Show every line from the data below that includes "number".

[Start of Attachment]

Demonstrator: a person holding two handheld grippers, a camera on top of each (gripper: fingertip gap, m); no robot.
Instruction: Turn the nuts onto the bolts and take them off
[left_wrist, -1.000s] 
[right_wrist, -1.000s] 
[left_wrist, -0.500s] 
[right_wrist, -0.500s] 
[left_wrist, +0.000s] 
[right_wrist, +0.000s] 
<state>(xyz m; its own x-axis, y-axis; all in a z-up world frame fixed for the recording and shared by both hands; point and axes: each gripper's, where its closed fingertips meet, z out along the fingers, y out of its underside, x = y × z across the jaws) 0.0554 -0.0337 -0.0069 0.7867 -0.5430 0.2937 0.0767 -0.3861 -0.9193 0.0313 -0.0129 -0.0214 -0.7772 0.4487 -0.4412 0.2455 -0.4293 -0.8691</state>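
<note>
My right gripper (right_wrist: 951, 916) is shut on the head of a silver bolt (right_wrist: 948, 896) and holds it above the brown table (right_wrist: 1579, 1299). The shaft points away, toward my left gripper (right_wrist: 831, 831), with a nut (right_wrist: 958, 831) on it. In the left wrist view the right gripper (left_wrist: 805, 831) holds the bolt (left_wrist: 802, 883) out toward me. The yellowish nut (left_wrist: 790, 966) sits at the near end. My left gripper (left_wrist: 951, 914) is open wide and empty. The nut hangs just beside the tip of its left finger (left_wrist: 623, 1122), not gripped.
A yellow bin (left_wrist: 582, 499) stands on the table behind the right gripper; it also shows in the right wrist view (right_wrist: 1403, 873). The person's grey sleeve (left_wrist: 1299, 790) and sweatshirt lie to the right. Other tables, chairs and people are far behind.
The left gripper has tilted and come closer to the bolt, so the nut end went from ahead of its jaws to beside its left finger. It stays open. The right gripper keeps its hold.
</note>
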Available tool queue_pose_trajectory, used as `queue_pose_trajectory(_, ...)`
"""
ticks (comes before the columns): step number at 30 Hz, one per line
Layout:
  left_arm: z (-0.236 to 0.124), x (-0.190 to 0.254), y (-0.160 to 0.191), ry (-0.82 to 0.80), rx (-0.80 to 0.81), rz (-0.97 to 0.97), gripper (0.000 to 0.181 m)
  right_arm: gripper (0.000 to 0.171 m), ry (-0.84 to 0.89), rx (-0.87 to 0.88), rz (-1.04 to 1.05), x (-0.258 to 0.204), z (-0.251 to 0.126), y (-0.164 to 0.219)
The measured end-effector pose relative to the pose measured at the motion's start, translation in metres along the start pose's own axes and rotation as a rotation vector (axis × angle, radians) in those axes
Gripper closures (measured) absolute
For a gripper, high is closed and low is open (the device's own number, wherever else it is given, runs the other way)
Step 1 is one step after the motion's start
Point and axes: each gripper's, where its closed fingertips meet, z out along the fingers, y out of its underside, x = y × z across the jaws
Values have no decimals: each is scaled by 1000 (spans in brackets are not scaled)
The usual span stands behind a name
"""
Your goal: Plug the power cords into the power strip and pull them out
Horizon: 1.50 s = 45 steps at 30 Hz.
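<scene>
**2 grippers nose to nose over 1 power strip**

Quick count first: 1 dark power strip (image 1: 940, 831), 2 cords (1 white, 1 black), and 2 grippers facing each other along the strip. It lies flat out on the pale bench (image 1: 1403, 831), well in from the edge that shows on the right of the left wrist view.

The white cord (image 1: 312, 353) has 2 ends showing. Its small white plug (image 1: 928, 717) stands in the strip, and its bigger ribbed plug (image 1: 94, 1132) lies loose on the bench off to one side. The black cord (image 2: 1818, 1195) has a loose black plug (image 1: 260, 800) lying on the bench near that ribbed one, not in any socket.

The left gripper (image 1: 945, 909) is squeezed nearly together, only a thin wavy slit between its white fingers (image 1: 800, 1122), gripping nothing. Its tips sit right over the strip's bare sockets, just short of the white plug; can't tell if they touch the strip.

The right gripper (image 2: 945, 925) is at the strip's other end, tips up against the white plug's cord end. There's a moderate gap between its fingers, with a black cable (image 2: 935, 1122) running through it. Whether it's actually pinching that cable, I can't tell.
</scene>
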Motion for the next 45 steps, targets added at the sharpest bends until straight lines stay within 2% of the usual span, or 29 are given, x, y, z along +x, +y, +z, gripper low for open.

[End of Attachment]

▶ **Exercise solution**:
ticks (comes before the columns): step number at 30 Hz, one per line
For a gripper, high is closed and low is open (the device's own number, wherever else it is given, runs the other way)

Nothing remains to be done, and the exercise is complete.